Hi!
I installed Dremio CE (v 22.0.0-202206221430090603-1fa4049f
) on an EC2 instance.
Configured IAM Role profiles giving permissions to a S3 bucket for reading and writing (as said on Dremio docs).
Configured dremio.conf with the param: dist: "dremioS3:///my-private-bucket/accel"
Configured the file core-site.xml file with this content:
<?xml version="1.0"?>
<configuration>
<property>
<name>fs.dremioS3.impl</name>
<description>The FileSystem implementation.
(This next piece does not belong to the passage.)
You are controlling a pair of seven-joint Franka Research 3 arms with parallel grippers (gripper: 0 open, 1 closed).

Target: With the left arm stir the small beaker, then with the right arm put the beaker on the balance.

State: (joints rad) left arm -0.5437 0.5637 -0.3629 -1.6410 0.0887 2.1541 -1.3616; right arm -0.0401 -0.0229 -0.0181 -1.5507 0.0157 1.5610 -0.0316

Must be set to com.dremio.plugins.s3.store.S3FileSystem</description>
<value>com.dremio.plugins.s3.store.S3FileSystem</value>
</property>
<property>
<name>fs.s3a.aws.credentials.provider</name>
<description>The credential provider type.</description>
<value>com.amazonaws.auth.InstanceProfileCredentialsProvider</value>
</property>
</configuration>
Connected a mongodb source and write some queries…
After creating the reflections (the files are shown in S3), I stopped to have results on my queries!
When I click “preview” button, I got data. Nice…
In the same query, when I click “Run”, the result panel “flashes” a little, and get the “No results” message.
I noticed this only happens when using the FLATTEN command… here is my query:
SELECT code, date_start, nested_0.group_platform.transactions AS platform_transactions, nested_0.group_platform.sessions AS platform_sessions, nested_0.group_platform."_id" AS platform_name
FROM (
SELECT code, date_start, FLATTEN(group_platform) AS group_platform
FROM MySource.summaries AS summaries
) nested_0
When using the default reflection storage method (in data folder), this behavior didn’t happen. Reflections are created and the data is shown correctly (more than 600k rows).
I’m new to Dremio and this is driving me nuts!
What may be causing this behavior? Maybe I could limit myself to store reflections on EBS…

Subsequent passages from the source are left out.